ACCEPT reports pre-editing evaluation results

How far has the ACCEPT team got in reaching its objective of improving the automatic translation of user-generated content? An extensive evaluation campaign focused on measuring the impact of content pre-editing on translation quality took place during the past year, involving translators from the Faculty of Translation and Interpreting of the University of Geneva. Its results have been just published online and we summarise below some of the main findings.

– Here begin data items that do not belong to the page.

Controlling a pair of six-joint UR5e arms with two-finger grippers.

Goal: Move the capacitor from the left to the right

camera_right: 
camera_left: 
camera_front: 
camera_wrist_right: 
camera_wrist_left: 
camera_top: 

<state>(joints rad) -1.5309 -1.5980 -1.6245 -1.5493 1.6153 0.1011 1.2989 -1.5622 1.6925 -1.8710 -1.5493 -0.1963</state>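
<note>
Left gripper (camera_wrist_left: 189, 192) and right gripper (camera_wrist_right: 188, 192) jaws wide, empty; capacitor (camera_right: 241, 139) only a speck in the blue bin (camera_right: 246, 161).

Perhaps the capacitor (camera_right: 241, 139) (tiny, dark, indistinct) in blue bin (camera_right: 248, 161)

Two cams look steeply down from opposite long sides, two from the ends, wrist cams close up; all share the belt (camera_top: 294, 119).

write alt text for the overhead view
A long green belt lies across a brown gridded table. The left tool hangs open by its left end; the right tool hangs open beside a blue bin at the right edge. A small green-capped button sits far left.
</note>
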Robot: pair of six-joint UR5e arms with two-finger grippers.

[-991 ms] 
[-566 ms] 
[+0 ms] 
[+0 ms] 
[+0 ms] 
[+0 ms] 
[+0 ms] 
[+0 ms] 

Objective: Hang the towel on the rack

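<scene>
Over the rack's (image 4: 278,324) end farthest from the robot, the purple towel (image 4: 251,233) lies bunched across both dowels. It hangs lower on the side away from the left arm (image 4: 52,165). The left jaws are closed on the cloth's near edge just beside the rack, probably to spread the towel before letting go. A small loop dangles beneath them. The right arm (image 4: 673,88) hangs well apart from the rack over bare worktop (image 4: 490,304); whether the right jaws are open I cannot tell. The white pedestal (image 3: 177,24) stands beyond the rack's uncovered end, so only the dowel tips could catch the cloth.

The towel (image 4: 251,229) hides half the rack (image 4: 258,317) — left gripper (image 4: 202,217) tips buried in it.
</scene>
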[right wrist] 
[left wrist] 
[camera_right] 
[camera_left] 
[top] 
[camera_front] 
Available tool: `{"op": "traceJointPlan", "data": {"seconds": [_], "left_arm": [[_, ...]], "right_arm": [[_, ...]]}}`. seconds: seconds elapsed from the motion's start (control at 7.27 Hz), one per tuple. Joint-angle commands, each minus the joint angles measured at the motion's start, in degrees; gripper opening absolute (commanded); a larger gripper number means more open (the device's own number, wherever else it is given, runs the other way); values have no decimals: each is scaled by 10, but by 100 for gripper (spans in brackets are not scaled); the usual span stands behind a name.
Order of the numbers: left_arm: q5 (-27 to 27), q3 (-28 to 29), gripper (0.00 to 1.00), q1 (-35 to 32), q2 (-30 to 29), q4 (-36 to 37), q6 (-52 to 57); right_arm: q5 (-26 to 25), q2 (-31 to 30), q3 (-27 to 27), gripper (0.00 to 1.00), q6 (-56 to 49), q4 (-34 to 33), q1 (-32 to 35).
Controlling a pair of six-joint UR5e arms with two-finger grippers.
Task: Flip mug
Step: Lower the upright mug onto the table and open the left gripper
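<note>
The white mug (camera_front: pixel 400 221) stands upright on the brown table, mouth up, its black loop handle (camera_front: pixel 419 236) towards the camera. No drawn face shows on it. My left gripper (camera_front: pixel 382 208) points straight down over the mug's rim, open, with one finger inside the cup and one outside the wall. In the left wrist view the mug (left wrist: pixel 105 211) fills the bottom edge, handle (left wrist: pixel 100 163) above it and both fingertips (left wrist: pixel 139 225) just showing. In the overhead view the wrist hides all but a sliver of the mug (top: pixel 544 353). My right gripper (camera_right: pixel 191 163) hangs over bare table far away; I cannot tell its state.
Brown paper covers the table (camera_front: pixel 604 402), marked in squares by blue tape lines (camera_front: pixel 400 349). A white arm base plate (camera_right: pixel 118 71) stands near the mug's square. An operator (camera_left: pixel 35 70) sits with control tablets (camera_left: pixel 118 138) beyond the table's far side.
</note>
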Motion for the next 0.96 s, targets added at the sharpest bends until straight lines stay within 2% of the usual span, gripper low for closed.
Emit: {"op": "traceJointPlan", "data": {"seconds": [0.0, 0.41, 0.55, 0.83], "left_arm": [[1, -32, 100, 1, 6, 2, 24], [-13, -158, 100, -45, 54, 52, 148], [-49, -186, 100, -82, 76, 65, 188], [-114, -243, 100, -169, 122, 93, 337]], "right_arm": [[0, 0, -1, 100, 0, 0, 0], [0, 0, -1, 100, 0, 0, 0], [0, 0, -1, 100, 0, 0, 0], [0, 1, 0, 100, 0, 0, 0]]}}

One of the main achievement of the ACCEPT project so far is the pre-editing technology for English and French languages, which provides automatically or manually applicable rule sets for correcting the spelling, grammar and style of a text from the user-generated content domain. Consider a sentence like the following:

En tout cas, je vous laisse mieux analyser le probleme remonté, juste pour etre sur que le produit travaille comme il faut.
Automatic translation (provided by the ACCEPT baseline system): In any case, I will leave you to better analyse the problem reported, just to be on that the product is working as it should.

While some improvements in the quality of the source text leave the translation unchanged, as in the case of probleme → problème:

En tout cas, je vous laisse mieux analyser le problème remonté, juste pour etre sur que le produit travaille comme il faut.
Automatic translation:
In any case, I will leave you to better analyse the problem reported, just to be on that the product is working as it should,

other improvements are crucial for understanding the translation (sur → sûr):

En tout cas, je vous laisse mieux analyser le probleme remonté, juste pour etre sûr que le produit travaille comme il faut.
Automatic translation:
In any case, I will leave you to better analyse the problem reported, just to be sure that the product is working as it should.

But in still other cases, an improvement of the source may even have an adverse effect on translation. Moreover, as several changes are applied to the same source, the positive impact of some changes may go hand in hand with the negative impact of other changes. So how can we tell if the pre-editing technology fulfils its promise of improving the translation quality of user-generated content and, ultimately, helps reach the project’s main goal of making it easier for communities to share knowledge effectively across the language barrier?

To answer this question, we conducted a large-scale evaluation campaign in which we elicited human judgements for data consisting of forum posts, in the Norton community scenario, and of sentences, in the Translators without Borders community scenario. The evaluators compared the translation of pre-edited text against the translation of the raw text, with the two shown in random order. Additional feedback included the evaluator’s confidence that their choice was right, and the importance of the difference between the two translations. The evaluation was performed in a variety of settings, for instance, with and without access to the source text; using a finer and a coarser grained rating; for automatic pre-editing only and for full – automatic and manual – pre-editing. The languages investigated were French-English, English-French and English-German.

Consistent results were obtained across languages, in all evaluation settings: according to human ratings, pre-editing helps attain a better translation quality for a high proportion of the data (between 46% and 83% for full pre-editing, depending on the setting). As for automatic pre-editing, its impact – when measured on a subset of the data – was positive in 55% to 64% of the cases. About 15% of the data remains of comparable quality despite the changes, and for the remaining portion of the data (about 25%), the pre-editing of the source text has an adverse effect on translation, with the automatic spelling correction of the user names being the major source of errors.

The manual analysis was supplemented by an automatic evaluation using a selection of metrics including BLEU and METEOR. The results showed only weak correlation with human evaluation results, emphasizing the importance of manual analysis in machine translation evaluation.

Extrinsic evaluation of the ACCEPT technology assessed the impact of pre-editing on the task of post-editing machine translation output. The pre-editing of the source text was found to lead to a substantial improvement of post-editing productivity, reducing the post-editing time by half. The detailed account of the evaluation results can be found in the ACCEPT deliverable D 9.2 Survey of evaluation results.